Every year, come the end of Yom Kippur, I grow wings.

“Shema Israel,” I chant with the congregation, but my soul shouts its own words into the heavens. “I am free,” it sings. “My shackles lie broken below, confessed away, Kol Nidrei’ed into oblivion. Mine are the wind and the open skies. I can be the person I want to be, do the things I want to do. Nothing stands in my way, and I can fly now, free of yesterday’s mistakes.”

The shofar’s call fills the world, and everything within me soars.

And then, inevitably, I crash.

The world and its shackles are quick to reassert themselves. The same old routines and setbacks and shortcomings are still there to drag me down. The open, straight road towards my goals which I envisioned when my spirit soared comes back to taunt me. “Feeling free while leaving the material world behind is all well and good,” it seems to say as it narrows and curves and grows complicated. “Let’s see how far you can get with your wings bound by the mundane, shall we?”

My goals — so clear and almost tangible on Yom Kippur — grow distant, and my confidence bleeds away. How am I ever supposed to achieve them?

* * *

Our sages knew the risks of crashing. They urged us to mark the end of Yom Kippur by starting work on our sukkahs. As a child, I thought of it merely as a way to start “collecting” mitzvot now that our slate is clean. As an adult, I see the psychological wisdom beneath the legalistic advice. “Go,” our sages tell us, “and engage in one small act of positive creation. Take that first step on the road to being the people you dreamed of becoming when you prayed and fasted and soared. Do so now, before the enormity of the undertaking — and the routines of daily life — have time to crush our resolve.”

This advice translates well to many realms of life. Whatever our goals, it’s easier to work towards them once we take that first positive step. But what if we are already disheartened? Where can we find the energy to believe in ourselves, with all the potential of failure ahead?

* * *

Three years into my graduate degree, these questions were foremost on my mind. The various questions and sources and ideas that were supposed to become my masters thesis lay hopelessly tangled in my head. I saw no way forward, no way to forge ahead.

“Don’t focus on the next step just yet,” my mother-in-law suggested. “First imagine the day you will hand in your completed thesis. Imagine it in detail: the smell of the freshly printed papers, the stairs leading up to the office, the giddy excitement in your steps. Then, when you actually believe that such an ending is possible, trace the route from today — to that day.”

She was right. My imaginary sense of accomplishment boosted my confidence, awakened my determination, and carried me through the rest of the project.

Perhaps, I thought then, imagining our goals as accomplished is what Sukkot is all about.

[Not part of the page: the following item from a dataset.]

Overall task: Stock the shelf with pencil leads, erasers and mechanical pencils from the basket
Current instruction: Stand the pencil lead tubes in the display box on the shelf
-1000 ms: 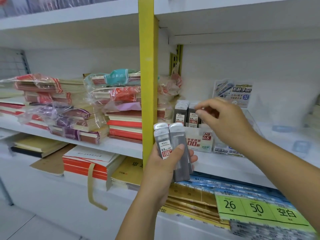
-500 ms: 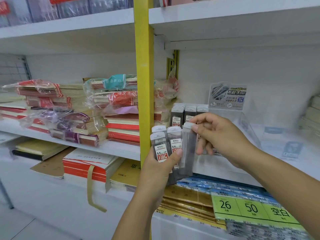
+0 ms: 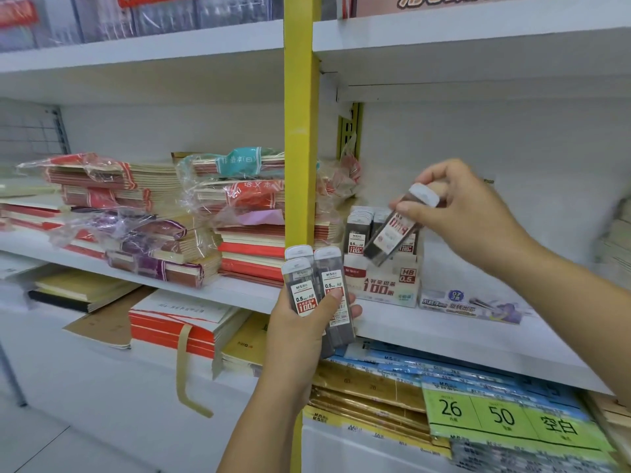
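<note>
My left hand grips a small bunch of grey pencil lead cases with white caps, upright in front of the yellow shelf post. My right hand pinches one lead case by its capped end, tilted, its lower end just above the white display box marked HB 0.5. Several more lead cases stand upright in that box on the middle white shelf. No basket is in view.
A yellow upright post divides the shelving. Wrapped stacks of notebooks fill the left of the middle shelf. A flat blue-and-white pack lies right of the display box. Below are blue paper packs and a green label.
My right hand took one lead case from the bunch in my left hand and carried it up and right, over the display box. My left hand stays in place with the rest.
</note>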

On Sukkot, we have the opportunity to create our dream houses. Our real, permanent homes can’t be altered so easily. Our lives clutter them with half forgotten mementos and design attempts, pragmatic compromises and sheer mess. Whenever we want to change anything, we have to slowly work through years and sometimes decades of history and practical considerations, not unlike our attempts to change ourselves.

Sukkot gives us a once-a-year opportunity to dream big, be bold, and design our dream spaces with no real-life baggage to drag our dreaming down. Like my imaginary completed thesis paper, our sukkahs are not bound by the normal hardships of daily life.

And maybe, like my imaginary paper, they can give us the strength to start the slower, harder journey across these hardships, as we implement our vision of a perfect home in our permanent abode.

I am speaking of more than home decoration, naturally. I am speaking of all the goals and ideals that seem so close on Yom Kippur, only to appear unreachable in the grim light of the next day. “Start building your sukkah right away,” our sages said, and maybe they meant more than our physical booth. Maybe they meant building also our visions of the future, our sukkahs in the sky.

Maybe Sukkot invites us to imagine our newly set goals as if we already achieved them, right there in the vulnerable time between Yom Kippur and the rest of the year. That relationship we vowed to improve? That trait we decided to tame? That project we decided to complete? Before we can actually have a go at them, perhaps we need confidence boost only our imagination can supply.

In the next few days, Jews around the world will shop for fabric and wood, palm fronds and nails. They will give free rein to their creativity and imagination, and build temporary homes.

Sukkot invites us to do more than that. Now is the time to indulge ourselves, and dream of all we wish to accomplish this year. Now is the time to dare and dream in broad brush strokes, without fear, without worrying about the obstacles ahead. And maybe after basking in these dreams for seven days, we will gain the confidence to bridge between the heights of Yom Kippur and the pitfalls of real life. Maybe then we will find it easier to translate our larger-than -life goals into daily plans and routines.

Maybe then we’ll find the strength to take that first, difficult, step.